Stored data
=-=-=-=-=
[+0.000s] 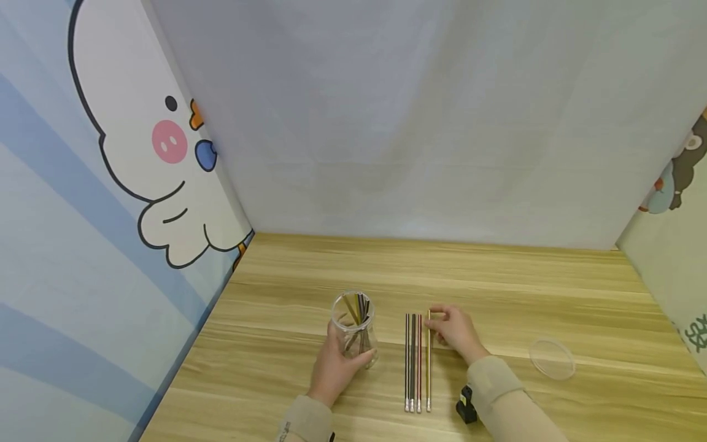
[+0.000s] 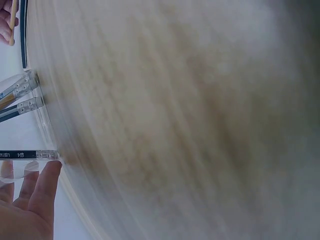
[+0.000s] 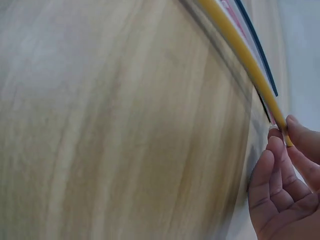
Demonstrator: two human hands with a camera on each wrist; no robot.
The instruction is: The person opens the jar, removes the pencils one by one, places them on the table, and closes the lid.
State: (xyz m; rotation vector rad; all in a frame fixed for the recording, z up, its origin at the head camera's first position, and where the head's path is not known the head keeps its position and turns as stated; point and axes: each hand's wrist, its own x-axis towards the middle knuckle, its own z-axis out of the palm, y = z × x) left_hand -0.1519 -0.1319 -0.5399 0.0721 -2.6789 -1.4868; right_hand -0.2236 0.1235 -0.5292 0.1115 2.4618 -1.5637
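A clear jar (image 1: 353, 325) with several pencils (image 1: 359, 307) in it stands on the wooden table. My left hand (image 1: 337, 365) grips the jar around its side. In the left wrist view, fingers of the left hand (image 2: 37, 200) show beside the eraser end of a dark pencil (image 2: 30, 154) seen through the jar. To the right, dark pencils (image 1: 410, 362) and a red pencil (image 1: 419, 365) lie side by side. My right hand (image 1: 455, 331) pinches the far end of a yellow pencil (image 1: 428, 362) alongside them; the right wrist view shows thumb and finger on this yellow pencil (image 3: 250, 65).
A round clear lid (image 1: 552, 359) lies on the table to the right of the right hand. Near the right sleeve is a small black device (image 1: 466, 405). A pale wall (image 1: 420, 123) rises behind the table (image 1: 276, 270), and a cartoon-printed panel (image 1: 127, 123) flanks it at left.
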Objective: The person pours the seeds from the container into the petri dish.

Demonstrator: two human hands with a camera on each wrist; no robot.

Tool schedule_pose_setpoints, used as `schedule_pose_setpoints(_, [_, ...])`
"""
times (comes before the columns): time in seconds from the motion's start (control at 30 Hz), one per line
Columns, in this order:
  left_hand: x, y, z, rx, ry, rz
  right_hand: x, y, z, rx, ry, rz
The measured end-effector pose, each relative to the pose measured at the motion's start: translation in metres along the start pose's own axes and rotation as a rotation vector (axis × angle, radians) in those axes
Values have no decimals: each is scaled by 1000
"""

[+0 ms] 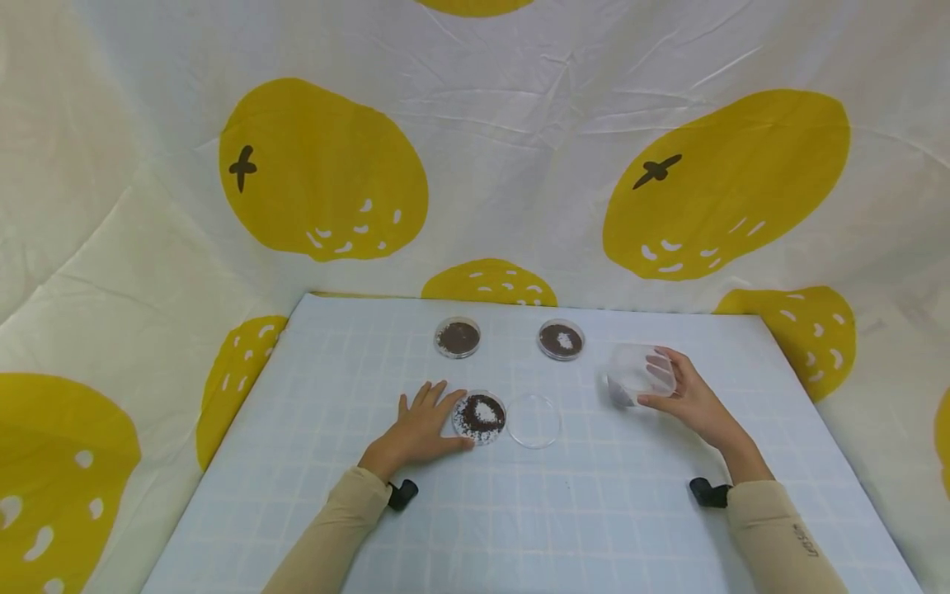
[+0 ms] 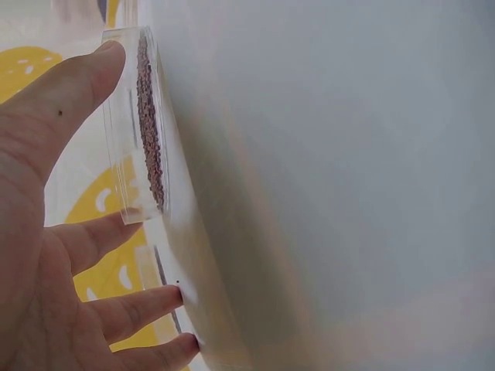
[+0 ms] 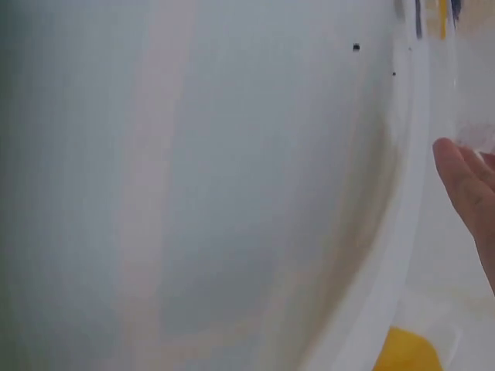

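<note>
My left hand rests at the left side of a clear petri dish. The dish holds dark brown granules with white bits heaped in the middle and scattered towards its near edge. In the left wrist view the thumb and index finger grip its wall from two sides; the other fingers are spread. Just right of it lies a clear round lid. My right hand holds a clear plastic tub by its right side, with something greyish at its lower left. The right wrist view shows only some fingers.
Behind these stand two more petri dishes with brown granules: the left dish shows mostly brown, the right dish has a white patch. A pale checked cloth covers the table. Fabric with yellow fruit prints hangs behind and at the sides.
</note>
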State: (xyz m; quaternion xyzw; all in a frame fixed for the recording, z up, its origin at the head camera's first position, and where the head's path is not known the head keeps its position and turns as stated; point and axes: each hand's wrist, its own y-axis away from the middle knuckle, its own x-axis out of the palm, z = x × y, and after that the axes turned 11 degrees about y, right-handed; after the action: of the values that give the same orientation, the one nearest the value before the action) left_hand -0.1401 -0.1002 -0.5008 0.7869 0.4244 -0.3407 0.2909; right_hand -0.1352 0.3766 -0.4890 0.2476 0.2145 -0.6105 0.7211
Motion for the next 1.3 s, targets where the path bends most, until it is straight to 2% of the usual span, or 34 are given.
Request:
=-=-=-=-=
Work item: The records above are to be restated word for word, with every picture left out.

Task result:
[+0.000s] 
[+0.000s] 
[+0.000s] 
Demonstrator: two human hands with a camera on each wrist; no robot.
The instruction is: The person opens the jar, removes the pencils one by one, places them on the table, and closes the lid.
State: (xyz m; rotation vector rad; all in a frame fixed for the recording, z up, its origin at the head camera's first position, and where the head's path is not known the head keeps its position and turns as stated; point and axes: each hand's wrist, its own x-axis towards the middle knuckle, its own z-axis out of the palm, y = z × x) left_hand -0.1519 -0.1319 -0.5399 0.0721 -2.6789 -1.4868; right_hand -0.2236 0.1235 -0.5292 0.1115 2.4618 -1.5637
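A clear jar (image 1: 353, 325) with several pencils (image 1: 359, 307) in it stands on the wooden table. My left hand (image 1: 337, 365) grips the jar around its side. In the left wrist view, fingers of the left hand (image 2: 37, 200) show beside the eraser end of a dark pencil (image 2: 30, 154) seen through the jar. To the right, dark pencils (image 1: 410, 362) and a red pencil (image 1: 419, 365) lie side by side. My right hand (image 1: 455, 331) pinches the far end of a yellow pencil (image 1: 428, 362) alongside them; the right wrist view shows thumb and finger on this yellow pencil (image 3: 250, 65).
A round clear lid (image 1: 552, 359) lies on the table to the right of the right hand. Near the right sleeve is a small black device (image 1: 466, 405). A pale wall (image 1: 420, 123) rises behind the table (image 1: 276, 270), and a cartoon-printed panel (image 1: 127, 123) flanks it at left.
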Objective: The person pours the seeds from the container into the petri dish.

Demonstrator: two human hands with a camera on each wrist; no robot.

Tool schedule_pose_setpoints, used as `schedule_pose_setpoints(_, [_, ...])`
"""
times (comes before the columns): time in seconds from the motion's start (control at 30 Hz), one per line
Columns, in this order:
  left_hand: x, y, z, rx, ry, rz
  right_hand: x, y, z, rx, ry, rz
The measured end-effector pose, each relative to the pose measured at the motion's start: translation in metres along the start pose's own axes and rotation as a rotation vector (axis × angle, radians) in those axes
Values have no decimals: each is scaled by 1000
"""

[+0 ms] 
[+0 ms] 
[+0 ms] 

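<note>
My left hand rests at the left side of a clear petri dish. The dish holds dark brown granules with white bits heaped in the middle and scattered towards its near edge. In the left wrist view the thumb and index finger grip its wall from two sides; the other fingers are spread. Just right of it lies a clear round lid. My right hand holds a clear plastic tub by its right side, with something greyish at its lower left. The right wrist view shows only some fingers.
Behind these stand two more petri dishes with brown granules: the left dish shows mostly brown, the right dish has a white patch. A pale checked cloth covers the table. Fabric with yellow fruit prints hangs behind and at the sides.
</note>
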State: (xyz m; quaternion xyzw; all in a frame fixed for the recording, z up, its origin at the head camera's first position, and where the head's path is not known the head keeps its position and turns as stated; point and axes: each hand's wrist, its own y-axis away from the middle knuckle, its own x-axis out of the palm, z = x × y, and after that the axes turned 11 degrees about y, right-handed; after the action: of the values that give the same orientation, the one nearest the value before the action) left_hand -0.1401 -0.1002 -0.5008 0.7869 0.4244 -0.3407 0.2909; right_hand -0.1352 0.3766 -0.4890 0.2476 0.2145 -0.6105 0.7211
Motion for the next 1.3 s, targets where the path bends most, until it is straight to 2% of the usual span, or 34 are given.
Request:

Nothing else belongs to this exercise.